Reobservação inalterada, exames normais, novo veredicto?
Decidi falar, puxar por ele e tentar perceber um pouco melhor a pessoa triste que se sentava à minha frente e até agora só me telegrafara algumas queixas mais ou menos óbvias. Triste sempre fora, como o pai e o avô antes do pai, mas agora andava mais. Pudera, andava preocupado e sem saúde… O trabalho na indústria conserveira andava mal e os tempos livres ocupados como servente de pedreiro mal andavam. Claro, assim doente..! E a reforma ainda longe… longe… e miserável de certeza. Enfim uma vida que não queria para ninguém.
Aí está! Consegui algo?
- Sr. Manuel, confesso que queria e gostava que estivesse melhor. Essa dor que não passa deixa-me preocupado… - inicio.
- …
- mas já fizemos todos os exames, mesmo agora a ecografia e radiografia do estômago estão normalissimos. As análises, óptimas… quando o observo não encontro nada. Podemos repetir a endoscopia mas acho que não vale a pena… não irá mostrar mais nada… - avanço.
- …
- Mas… parece-me triste.. abatido. Deprimido como nós dizemos. Muitas vezes é a depressão, que é causada pela doença que não deixa a doença melhorar… - desenvolvo.
- Não sei… - finalmente.
- Vamos tentar uma última hipótese… muda-se o medicamento para o estômago e começamos outro novo, que actua no cérebro e também no estômago. – proponho.
- O doutor é que sabe…- faltava esta.
- Só sei o que posso…Um mês! Se continuar assim, temos que repetir tudo…vamos para o hospital, fazemos endoscopia, TAC, tudo! - concluo, esperançado.
- Pode ser… mas não sei…
A esperança desvanece-se, apenas um fugaz brilho nos olhos, mas a tristeza prevalece.

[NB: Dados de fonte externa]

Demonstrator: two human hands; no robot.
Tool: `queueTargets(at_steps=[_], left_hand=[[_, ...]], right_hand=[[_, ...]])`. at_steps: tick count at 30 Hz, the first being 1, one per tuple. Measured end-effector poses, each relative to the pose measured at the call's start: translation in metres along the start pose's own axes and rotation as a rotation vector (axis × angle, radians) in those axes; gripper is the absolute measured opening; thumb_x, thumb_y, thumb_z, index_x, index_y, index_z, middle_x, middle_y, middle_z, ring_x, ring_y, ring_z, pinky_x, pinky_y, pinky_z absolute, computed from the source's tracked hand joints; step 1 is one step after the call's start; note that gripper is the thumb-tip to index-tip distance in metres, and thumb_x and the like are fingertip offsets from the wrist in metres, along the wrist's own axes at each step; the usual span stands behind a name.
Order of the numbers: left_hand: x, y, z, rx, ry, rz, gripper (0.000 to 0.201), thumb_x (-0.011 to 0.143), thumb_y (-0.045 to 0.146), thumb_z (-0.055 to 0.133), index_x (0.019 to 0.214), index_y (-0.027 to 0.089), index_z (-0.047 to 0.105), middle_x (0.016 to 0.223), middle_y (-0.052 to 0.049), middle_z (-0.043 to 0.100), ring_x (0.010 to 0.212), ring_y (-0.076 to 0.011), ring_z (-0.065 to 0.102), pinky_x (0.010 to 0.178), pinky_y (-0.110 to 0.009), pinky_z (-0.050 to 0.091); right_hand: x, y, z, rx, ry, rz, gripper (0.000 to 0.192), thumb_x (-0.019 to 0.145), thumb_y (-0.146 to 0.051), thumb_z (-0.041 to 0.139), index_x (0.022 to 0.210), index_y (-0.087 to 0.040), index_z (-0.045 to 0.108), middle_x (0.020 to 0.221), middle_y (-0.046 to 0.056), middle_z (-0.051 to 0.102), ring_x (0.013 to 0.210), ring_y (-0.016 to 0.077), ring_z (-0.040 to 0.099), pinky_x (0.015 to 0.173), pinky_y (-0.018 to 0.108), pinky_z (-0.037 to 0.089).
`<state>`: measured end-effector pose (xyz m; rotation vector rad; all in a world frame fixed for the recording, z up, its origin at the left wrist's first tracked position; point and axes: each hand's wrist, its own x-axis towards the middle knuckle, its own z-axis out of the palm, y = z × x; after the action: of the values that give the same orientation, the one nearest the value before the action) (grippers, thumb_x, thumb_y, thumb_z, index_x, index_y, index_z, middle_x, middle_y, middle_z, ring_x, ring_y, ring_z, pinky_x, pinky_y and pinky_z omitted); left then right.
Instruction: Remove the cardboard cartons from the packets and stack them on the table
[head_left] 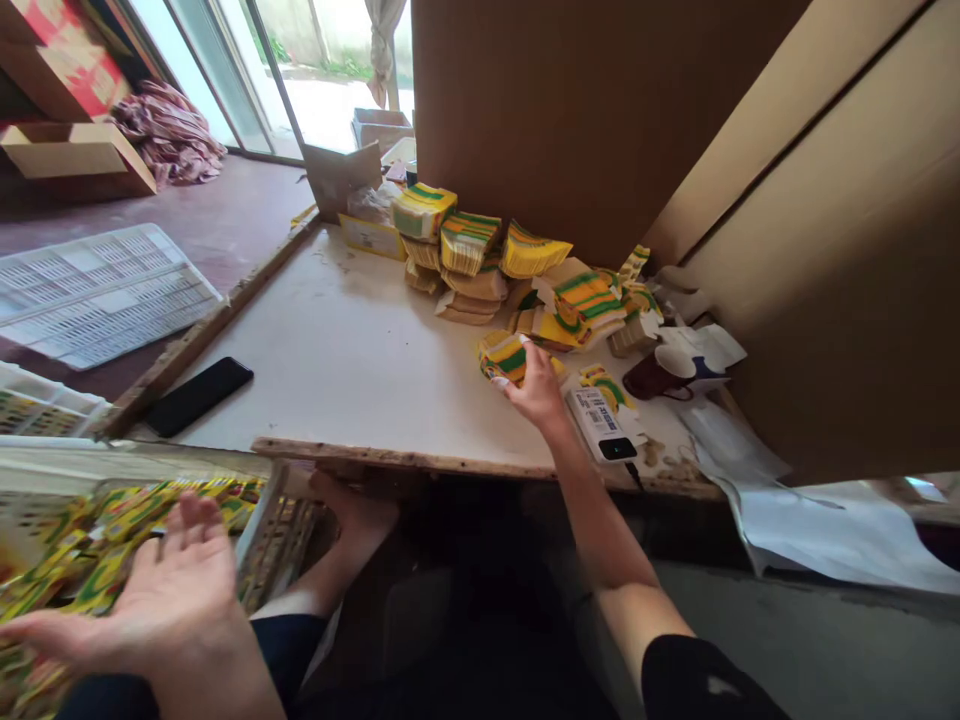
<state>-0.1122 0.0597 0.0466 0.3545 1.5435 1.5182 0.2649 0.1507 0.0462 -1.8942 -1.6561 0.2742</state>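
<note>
R hand (536,385): gripping sachet bundle (506,358) on table (352,350)
L hand (176,580): spread, empty, over crate (270,530)
Left: sachet stacks (480,255) w/ most still on table

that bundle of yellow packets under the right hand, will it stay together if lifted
The bundle is a stack of thin flat sachets, so it probably bends and feels light. No band shows, so it may fan apart. The right hand touches only one edge, so a firmer grip seems wise.

Glossy printed paper packets (511,358) on a matt, stained white surface (352,350) edged in rough, chipped wood; at nine o'clock, a smooth glossy black phone (197,396); matt brown cardboard (592,110) at twelve.
</note>
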Motion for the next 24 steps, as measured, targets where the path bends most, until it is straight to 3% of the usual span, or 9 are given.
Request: queueTargets(at_steps=[1, 3, 7, 13, 17, 20, 24], left_hand=[[-0.007, 0.001, 0.007, -0.2, 0.066, 0.029, 0.047, 0.099, 0.036, 0.01, 0.076, 0.016, 0.045, 0.126, 0.007, 0.061, 0.12, -0.0163, 0.056, 0.076, -0.03, 0.054], [-0.023, 0.001, 0.029, -0.407, 0.09, -0.047, 0.038, 0.099, 0.038, 0.025, 0.083, 0.017, 0.052, 0.099, 0.004, 0.07, 0.106, -0.0124, 0.065, 0.077, -0.025, 0.056], [-0.037, -0.003, 0.071, -0.432, 0.047, -0.236, 0.02, 0.089, 0.024, 0.044, 0.085, 0.016, 0.061, 0.073, 0.001, 0.07, 0.063, -0.0099, 0.066, 0.055, -0.019, 0.054], [-0.028, -0.045, 0.076, -0.346, -0.046, -0.323, 0.011, 0.076, 0.021, 0.057, 0.084, 0.016, 0.064, 0.065, 0.001, 0.069, 0.052, -0.0103, 0.063, 0.051, -0.019, 0.049], [-0.027, -0.084, 0.083, -0.241, -0.33, -0.355, 0.035, 0.061, 0.033, 0.08, 0.088, 0.015, 0.065, 0.074, -0.005, 0.072, 0.059, -0.0165, 0.066, 0.053, -0.024, 0.05], [-0.031, -0.103, 0.093, -0.202, -0.474, -0.211, 0.051, 0.058, 0.053, 0.082, 0.09, 0.016, 0.066, 0.082, -0.009, 0.072, 0.067, -0.0177, 0.067, 0.055, -0.024, 0.047], [-0.037, -0.113, 0.098, -0.223, -0.615, 0.064, 0.077, 0.051, 0.063, 0.082, 0.111, 0.019, 0.065, 0.109, -0.015, 0.069, 0.094, -0.0255, 0.065, 0.075, -0.031, 0.051]], right_hand=[[0.007, 0.004, -0.003, -0.095, -0.015, 0.053, 0.083, 0.073, -0.038, 0.072, 0.141, -0.011, 0.035, 0.14, 0.022, 0.043, 0.134, 0.0349, 0.038, 0.11, 0.05, 0.03], [0.017, 0.007, -0.007, -0.273, -0.085, 0.148, 0.091, 0.069, -0.041, 0.074, 0.142, -0.008, 0.032, 0.142, 0.025, 0.039, 0.134, 0.0386, 0.035, 0.108, 0.05, 0.029], [0.026, 0.004, -0.009, -0.484, -0.21, 0.24, 0.093, 0.065, -0.044, 0.076, 0.141, -0.009, 0.035, 0.131, 0.026, 0.047, 0.125, 0.0415, 0.044, 0.101, 0.048, 0.032], [0.021, -0.004, -0.006, -0.439, -0.104, 0.179, 0.082, 0.063, -0.037, 0.074, 0.136, -0.013, 0.044, 0.116, 0.021, 0.057, 0.112, 0.0382, 0.054, 0.092, 0.045, 0.04], [0.012, -0.002, 0.0, -0.205, -0.062, 0.051, 0.084, 0.052, -0.031, 0.076, 0.13, -0.013, 0.05, 0.111, 0.018, 0.06, 0.109, 0.0396, 0.056, 0.092, 0.05, 0.042], [0.005, -0.001, 0.008, 0.131, -0.067, -0.076, 0.085, 0.048, -0.035, 0.075, 0.127, -0.017, 0.051, 0.112, 0.015, 0.061, 0.11, 0.0385, 0.056, 0.096, 0.052, 0.042], [-0.014, -0.02, 0.021, 0.676, -0.263, -0.098, 0.09, 0.05, -0.041, 0.076, 0.133, -0.023, 0.046, 0.122, 0.013, 0.059, 0.115, 0.0366, 0.056, 0.096, 0.048, 0.046]])
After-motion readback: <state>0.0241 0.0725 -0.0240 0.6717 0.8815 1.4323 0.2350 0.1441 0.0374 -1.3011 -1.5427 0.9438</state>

- Doutor!! – Ahhhh… sempre fala – Tem que fazer qualquer coisa..ele assim não está bem! Estou farta de o ver sentado a mesa, a olhar prá comida, com aquela cara…
Olhei a mulher e tentei um sorriso calmo e seguro mas apenas recebi, de volta, um desânimo frio que me assustou.
A tarde clareou e está um sol pálido de inverno. Vou novamente atrás dele, para casa, para longe. Volto à quinta calma, Sultans of Swing suaves… mas não fecho os olhos, a consciência ganhava peso. Talvez devesse ouvir o Requiem.